Exercise prompt
Copy the records exactly, every one of them.
Segment Start: Record excerpts
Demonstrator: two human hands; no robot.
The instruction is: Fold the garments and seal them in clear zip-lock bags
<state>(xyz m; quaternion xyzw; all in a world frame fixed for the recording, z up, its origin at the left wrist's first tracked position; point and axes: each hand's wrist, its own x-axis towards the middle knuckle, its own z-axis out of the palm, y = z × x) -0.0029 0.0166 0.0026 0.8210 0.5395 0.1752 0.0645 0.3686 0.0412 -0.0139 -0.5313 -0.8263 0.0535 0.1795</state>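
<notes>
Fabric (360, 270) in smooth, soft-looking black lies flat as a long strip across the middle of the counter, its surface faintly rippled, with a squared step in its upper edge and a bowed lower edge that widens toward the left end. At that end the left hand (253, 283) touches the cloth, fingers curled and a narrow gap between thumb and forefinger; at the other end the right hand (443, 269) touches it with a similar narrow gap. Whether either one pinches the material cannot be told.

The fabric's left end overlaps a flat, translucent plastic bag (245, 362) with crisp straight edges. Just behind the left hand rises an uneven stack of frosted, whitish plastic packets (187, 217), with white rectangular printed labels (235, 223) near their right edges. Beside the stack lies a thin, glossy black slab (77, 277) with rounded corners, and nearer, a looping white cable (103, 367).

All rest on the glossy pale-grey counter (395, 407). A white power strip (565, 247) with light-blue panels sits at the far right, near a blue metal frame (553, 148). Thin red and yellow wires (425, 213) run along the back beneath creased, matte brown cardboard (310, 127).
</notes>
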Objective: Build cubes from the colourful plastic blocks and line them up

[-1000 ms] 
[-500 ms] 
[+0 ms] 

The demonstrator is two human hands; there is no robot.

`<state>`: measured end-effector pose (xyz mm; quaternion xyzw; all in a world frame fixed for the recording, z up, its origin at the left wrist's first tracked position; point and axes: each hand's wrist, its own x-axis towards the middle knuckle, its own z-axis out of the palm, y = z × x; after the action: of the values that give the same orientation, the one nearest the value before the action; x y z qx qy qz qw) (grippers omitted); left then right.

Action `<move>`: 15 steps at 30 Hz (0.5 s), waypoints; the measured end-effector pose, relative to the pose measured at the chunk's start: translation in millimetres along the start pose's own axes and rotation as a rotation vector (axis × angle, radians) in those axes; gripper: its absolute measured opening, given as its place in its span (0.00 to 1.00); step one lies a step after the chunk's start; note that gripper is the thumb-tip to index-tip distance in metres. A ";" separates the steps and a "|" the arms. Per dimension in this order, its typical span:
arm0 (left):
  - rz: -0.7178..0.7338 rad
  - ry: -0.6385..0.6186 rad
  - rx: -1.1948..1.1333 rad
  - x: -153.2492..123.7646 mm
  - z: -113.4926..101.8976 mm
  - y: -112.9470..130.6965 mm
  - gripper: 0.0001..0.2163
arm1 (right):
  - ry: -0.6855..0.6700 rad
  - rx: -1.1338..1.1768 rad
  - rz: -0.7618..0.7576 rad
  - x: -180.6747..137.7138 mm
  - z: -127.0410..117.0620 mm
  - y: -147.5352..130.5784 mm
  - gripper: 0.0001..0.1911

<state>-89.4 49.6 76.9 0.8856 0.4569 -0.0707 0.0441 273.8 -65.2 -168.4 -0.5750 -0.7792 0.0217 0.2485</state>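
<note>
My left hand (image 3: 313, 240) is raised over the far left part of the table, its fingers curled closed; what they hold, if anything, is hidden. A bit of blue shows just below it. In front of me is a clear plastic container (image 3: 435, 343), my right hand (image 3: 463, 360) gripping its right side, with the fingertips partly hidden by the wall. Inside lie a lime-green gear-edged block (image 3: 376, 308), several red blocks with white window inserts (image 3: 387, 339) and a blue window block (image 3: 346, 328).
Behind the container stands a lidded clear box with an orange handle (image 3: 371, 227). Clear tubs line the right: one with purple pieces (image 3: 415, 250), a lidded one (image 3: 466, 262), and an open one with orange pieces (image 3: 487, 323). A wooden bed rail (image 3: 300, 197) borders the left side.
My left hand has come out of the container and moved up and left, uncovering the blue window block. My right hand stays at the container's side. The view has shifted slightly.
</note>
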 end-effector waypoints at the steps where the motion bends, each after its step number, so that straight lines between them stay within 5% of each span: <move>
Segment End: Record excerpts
Result
Demonstrator: two human hands; no robot.
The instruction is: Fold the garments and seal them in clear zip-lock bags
<state>(xyz m; quaternion xyzw; all in a world frame fixed for the recording, z up, its origin at the left wrist's first tracked position; point and axes: each hand's wrist, its own x-axis towards the middle knuckle, its own z-axis out of the palm, y = z × x) -0.0029 0.0166 0.0026 0.8210 0.5395 0.1752 0.0645 0.3686 0.0412 -0.0139 -0.5313 -0.8263 0.0535 0.1795</state>
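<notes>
Fabric (360, 270) in smooth, soft-looking black lies flat as a long strip across the middle of the counter, its surface faintly rippled, with a squared step in its upper edge and a bowed lower edge that widens toward the left end. At that end the left hand (253, 283) touches the cloth, fingers curled and a narrow gap between thumb and forefinger; at the other end the right hand (443, 269) touches it with a similar narrow gap. Whether either one pinches the material cannot be told.

The fabric's left end overlaps a flat, translucent plastic bag (245, 362) with crisp straight edges. Just behind the left hand rises an uneven stack of frosted, whitish plastic packets (187, 217), with white rectangular printed labels (235, 223) near their right edges. Beside the stack lies a thin, glossy black slab (77, 277) with rounded corners, and nearer, a looping white cable (103, 367).

All rest on the glossy pale-grey counter (395, 407). A white power strip (565, 247) with light-blue panels sits at the far right, near a blue metal frame (553, 148). Thin red and yellow wires (425, 213) run along the back beneath creased, matte brown cardboard (310, 127).
</notes>
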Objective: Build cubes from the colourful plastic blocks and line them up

[-1000 ms] 
[-500 ms] 
[+0 ms] 

The demonstrator is two human hands; there is no robot.

`<state>`: measured end-effector pose (xyz mm; quaternion xyzw; all in a world frame fixed for the recording, z up, its origin at the left wrist's first tracked position; point and axes: each hand's wrist, its own x-axis towards the middle knuckle, its own z-axis out of the palm, y = z × x; after the action: of the values that give the same orientation, the one nearest the value before the action; x y z qx qy qz qw) (grippers omitted); left then right.

Action `<move>`: 15 steps at 30 Hz (0.5 s), waypoints; the measured end-effector pose, relative to the pose measured at the chunk's start: translation in millimetres along the start pose's own axes and rotation as a rotation vector (axis × angle, radians) in those axes; gripper: its absolute measured opening, given as its place in its span (0.00 to 1.00); step one lies a step after the chunk's start; note that gripper is the thumb-tip to index-tip distance in metres. A ";" separates the steps and a "|" the arms. Per dimension in this order, its typical span:
arm0 (left):
  - rz: -0.7178..0.7338 rad
  - ry: -0.6385..0.6186 rad
  - rx: -1.1948..1.1333 rad
  - x: -153.2492..123.7646 mm
  - z: -113.4926..101.8976 mm
  - y: -112.9470..130.6965 mm
  - gripper: 0.0001..0.2163
arm1 (right):
  - ry: -0.6855..0.6700 rad
  - rx: -1.1338..1.1768 rad
  - rz: -0.7618..0.7576 rad
  - x: -180.6747..137.7138 mm
  - z: -127.0410..117.0620 mm
  - y: -147.5352..130.5784 mm
  - gripper: 0.0001..0.1911

<state>-89.4 49.6 76.9 0.8856 0.4569 -0.0707 0.0441 273.8 -65.2 -168.4 -0.5750 -0.7792 0.0217 0.2485</state>
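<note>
My left hand (image 3: 313, 240) is raised over the far left part of the table, its fingers curled closed; what they hold, if anything, is hidden. A bit of blue shows just below it. In front of me is a clear plastic container (image 3: 435, 343), my right hand (image 3: 463, 360) gripping its right side, with the fingertips partly hidden by the wall. Inside lie a lime-green gear-edged block (image 3: 376, 308), several red blocks with white window inserts (image 3: 387, 339) and a blue window block (image 3: 346, 328).
Behind the container stands a lidded clear box with an orange handle (image 3: 371, 227). Clear tubs line the right: one with purple pieces (image 3: 415, 250), a lidded one (image 3: 466, 262), and an open one with orange pieces (image 3: 487, 323). A wooden bed rail (image 3: 300, 197) borders the left side.
My left hand has come out of the container and moved up and left, uncovering the blue window block. My right hand stays at the container's side. The view has shifted slightly.
</note>
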 end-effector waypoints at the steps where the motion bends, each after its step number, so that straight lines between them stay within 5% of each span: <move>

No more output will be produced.